Je ne crois pas à l’application d’un système sur des sociétés. Le système évolue avec les sociétés. Il en est l’émanation. Chaque société invente son pacte social. Il ne peut pas y avoir de changement sans mouvement intérieur. Le changement dans la manière avec laquelle, l’individu regarde les choses, l’émotion, la base morale…Le danger est de dire que le changement vient de l’extérieur. Le changement, qui implique une rupture quelque part, vient d’une profonde conviction d’aller vers quelque chose de nouveau. Nous sommes dans cette quête pour le moment. Parfois, je ne sais pas formuler les choses qui me passent par la tête. Et parfois, on est impatient, on veut raccourcir l’histoire du pays et voir les choses se produire très vite. Ailleurs, les choses se sont faites pendant des siècles. Les choses arrivent progressivement, pas du jour au lendemain. La nature, elle, est toujours en mouvement : les océans et la terre bougent, la faune et la flore se renouvellent.

Les critiques en Europe ont fait un lien entre ce qui est appelé « le printemps arabe » et le titre de votre film. Ils sont partis de l’idée que les hirondelles annoncent le printemps. Vous en pensez quoi ?

Dès la première ou la deuxième version du scénario, ce titre était là.

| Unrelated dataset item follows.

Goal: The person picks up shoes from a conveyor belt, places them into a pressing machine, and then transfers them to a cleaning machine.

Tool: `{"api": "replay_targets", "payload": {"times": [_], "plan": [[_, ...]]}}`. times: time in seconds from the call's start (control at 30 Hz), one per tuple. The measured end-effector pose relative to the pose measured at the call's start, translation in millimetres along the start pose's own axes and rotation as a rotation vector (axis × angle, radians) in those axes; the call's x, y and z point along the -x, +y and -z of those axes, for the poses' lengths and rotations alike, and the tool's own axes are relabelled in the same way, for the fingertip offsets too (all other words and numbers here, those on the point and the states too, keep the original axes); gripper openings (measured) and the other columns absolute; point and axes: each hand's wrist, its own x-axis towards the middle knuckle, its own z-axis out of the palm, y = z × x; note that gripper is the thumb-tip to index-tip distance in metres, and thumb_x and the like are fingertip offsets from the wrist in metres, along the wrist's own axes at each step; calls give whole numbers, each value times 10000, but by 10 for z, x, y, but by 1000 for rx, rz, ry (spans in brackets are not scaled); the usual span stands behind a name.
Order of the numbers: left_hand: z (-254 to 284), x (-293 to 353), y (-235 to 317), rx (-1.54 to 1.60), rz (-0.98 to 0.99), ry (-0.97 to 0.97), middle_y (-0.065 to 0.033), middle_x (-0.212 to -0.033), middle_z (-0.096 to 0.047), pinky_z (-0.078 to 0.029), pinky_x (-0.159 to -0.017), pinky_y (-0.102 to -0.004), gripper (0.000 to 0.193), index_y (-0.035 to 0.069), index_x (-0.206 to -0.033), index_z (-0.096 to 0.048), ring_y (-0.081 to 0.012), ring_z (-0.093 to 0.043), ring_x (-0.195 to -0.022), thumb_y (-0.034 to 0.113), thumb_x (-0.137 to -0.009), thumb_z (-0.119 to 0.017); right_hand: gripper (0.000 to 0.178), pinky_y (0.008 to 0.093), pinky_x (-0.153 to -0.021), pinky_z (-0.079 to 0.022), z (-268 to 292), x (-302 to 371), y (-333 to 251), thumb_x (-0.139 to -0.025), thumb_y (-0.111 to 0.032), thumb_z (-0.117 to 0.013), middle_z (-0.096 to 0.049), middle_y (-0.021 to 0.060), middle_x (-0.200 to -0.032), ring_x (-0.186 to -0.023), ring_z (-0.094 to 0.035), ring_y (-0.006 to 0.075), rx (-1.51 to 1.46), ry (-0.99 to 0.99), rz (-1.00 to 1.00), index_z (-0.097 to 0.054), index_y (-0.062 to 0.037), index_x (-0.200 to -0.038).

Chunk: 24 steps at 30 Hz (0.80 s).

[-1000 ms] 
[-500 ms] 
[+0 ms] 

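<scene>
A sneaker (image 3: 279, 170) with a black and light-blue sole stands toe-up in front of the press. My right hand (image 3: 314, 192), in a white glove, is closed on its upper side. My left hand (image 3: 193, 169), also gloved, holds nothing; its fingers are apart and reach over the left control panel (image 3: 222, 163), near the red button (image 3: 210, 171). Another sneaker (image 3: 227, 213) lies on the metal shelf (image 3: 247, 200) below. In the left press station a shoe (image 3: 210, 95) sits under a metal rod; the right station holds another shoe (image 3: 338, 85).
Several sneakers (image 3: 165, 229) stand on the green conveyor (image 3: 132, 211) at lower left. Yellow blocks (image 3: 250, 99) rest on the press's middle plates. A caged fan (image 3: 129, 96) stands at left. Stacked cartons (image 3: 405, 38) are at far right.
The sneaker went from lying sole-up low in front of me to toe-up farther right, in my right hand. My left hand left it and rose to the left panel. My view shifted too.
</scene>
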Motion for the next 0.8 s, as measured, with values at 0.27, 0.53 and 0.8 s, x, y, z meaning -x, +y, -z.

J’évoque le printemps des individus. Je ne crois pas au printemps arabe. Je ne crois pas à l’existence d’un événement qui va tout changer. En Algérie, nous en avons fait l’expérience. Et nous sommes assez bien placés pour pouvoir en parler de la complexité du changement qui ne peut s’opérer que sur trois générations. Je me suis intéressé dans le film aux processus individuels. Les concepts ne m’intéressent pas. Cela dit, le changement est inéluctable. Nous devons tout le temps être prêts pour faire bouger les lignes et à revoir nos positions. Je ne crois pas à la vérité absolue.